» **GOAL OF THE EXERCISE**: Nothing may differ between your reply and the listing that follows.

» **PROVIDED MATERIAL**:
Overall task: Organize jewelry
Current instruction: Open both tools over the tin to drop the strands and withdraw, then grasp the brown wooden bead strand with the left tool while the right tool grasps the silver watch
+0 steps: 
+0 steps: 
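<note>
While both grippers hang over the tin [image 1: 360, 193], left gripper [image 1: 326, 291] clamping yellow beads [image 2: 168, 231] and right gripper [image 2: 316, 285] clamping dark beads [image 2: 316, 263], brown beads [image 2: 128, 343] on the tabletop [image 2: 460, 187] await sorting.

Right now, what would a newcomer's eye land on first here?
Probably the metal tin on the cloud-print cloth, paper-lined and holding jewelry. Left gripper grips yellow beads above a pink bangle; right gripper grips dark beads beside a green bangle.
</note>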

» **SOLUTION FOR THIS TASK**:
Overall task: Organize jewelry
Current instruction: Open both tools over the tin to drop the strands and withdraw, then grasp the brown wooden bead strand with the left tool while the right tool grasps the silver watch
+0 steps: 
+0 steps: 
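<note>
While both grippers hang over the tin [image 1: 360, 193], left gripper [image 1: 326, 291] clamping yellow beads [image 2: 168, 231] and right gripper [image 2: 316, 285] clamping dark beads [image 2: 316, 263], brown beads [image 2: 128, 343] on the tabletop [image 2: 460, 187] await sorting.

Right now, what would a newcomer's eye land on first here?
Probably the metal tin on the cloud-print cloth, paper-lined and holding jewelry. Left gripper grips yellow beads above a pink bangle; right gripper grips dark beads beside a green bangle.
</note>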

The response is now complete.